RECORDED INFORMATION:
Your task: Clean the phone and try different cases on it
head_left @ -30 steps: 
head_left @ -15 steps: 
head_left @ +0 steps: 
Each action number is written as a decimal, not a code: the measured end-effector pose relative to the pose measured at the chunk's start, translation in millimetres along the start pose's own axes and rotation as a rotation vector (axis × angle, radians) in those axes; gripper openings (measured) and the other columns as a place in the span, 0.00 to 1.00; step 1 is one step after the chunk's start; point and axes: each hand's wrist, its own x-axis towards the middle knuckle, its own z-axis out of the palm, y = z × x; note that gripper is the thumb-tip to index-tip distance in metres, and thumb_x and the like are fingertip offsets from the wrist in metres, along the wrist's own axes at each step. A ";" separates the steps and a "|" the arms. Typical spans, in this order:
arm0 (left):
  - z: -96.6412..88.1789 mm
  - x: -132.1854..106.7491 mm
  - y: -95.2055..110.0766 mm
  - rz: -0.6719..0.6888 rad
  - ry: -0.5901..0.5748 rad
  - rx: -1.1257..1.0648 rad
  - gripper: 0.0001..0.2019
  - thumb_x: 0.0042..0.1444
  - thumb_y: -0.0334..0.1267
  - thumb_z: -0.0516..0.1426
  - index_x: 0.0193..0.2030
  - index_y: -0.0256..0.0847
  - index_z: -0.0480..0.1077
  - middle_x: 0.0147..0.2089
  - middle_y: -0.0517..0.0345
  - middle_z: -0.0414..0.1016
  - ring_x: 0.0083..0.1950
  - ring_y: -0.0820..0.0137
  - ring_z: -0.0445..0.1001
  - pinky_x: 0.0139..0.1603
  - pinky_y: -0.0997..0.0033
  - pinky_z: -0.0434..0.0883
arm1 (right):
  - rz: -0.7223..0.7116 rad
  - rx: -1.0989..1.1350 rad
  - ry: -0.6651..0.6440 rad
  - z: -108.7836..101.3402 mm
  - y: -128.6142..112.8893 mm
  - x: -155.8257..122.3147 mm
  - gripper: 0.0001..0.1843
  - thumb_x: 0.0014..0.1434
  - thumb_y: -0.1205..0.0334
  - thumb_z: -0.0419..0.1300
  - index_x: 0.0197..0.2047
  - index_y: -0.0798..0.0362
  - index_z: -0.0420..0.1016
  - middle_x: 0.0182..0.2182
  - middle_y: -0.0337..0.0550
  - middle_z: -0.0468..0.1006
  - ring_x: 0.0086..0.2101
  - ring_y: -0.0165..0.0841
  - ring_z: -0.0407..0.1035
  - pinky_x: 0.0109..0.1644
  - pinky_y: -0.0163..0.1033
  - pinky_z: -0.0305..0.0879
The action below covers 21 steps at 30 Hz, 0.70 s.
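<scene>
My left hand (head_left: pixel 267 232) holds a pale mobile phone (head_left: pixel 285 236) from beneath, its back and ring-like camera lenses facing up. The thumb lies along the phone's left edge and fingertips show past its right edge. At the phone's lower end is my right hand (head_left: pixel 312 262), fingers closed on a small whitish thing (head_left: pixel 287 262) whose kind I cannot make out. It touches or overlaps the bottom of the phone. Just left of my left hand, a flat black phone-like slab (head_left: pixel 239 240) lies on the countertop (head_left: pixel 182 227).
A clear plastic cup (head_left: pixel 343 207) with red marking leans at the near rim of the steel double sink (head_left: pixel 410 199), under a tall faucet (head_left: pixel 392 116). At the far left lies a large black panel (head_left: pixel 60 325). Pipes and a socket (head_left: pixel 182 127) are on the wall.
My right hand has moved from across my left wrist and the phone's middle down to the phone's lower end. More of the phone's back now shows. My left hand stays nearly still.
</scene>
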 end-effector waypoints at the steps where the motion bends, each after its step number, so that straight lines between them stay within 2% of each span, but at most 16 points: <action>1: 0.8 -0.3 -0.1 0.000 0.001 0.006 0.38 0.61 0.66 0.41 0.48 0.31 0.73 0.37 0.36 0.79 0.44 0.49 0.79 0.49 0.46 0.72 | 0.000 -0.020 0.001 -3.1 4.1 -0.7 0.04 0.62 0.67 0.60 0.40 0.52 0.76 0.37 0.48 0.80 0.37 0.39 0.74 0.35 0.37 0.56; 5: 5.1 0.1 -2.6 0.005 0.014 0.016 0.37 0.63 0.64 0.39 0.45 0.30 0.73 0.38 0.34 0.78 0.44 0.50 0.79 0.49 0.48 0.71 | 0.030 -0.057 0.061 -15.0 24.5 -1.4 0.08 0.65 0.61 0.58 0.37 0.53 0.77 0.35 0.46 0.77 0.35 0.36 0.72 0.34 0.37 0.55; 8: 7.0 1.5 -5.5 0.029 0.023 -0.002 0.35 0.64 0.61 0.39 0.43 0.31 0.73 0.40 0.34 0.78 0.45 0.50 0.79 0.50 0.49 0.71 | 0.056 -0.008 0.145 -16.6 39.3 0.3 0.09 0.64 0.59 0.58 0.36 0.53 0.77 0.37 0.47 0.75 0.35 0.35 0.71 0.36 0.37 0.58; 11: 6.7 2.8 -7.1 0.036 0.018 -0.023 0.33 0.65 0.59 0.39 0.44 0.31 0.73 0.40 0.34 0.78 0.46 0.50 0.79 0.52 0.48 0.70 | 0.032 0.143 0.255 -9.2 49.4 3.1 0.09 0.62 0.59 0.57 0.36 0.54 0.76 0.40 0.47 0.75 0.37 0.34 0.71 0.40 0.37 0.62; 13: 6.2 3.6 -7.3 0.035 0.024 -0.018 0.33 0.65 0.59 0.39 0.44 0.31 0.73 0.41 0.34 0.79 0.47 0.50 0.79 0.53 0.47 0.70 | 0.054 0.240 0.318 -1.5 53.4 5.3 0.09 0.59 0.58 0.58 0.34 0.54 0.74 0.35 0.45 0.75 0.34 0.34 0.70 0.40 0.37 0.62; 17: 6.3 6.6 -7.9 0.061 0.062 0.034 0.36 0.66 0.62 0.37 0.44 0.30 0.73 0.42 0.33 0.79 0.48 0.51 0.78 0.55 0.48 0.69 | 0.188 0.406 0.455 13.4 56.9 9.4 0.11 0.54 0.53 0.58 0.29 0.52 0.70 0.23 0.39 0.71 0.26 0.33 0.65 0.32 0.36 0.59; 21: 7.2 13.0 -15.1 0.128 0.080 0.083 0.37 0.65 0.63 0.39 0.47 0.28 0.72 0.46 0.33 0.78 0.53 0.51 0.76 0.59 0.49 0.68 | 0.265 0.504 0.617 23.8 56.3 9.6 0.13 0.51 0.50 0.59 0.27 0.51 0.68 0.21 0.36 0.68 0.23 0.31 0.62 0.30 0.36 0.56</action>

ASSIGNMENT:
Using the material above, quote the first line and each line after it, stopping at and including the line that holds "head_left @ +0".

RESULT OF THIS TASK:
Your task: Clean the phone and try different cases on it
head_left @ -30 steps: 
head_left @ -15 steps: 
head_left @ +0 steps: 

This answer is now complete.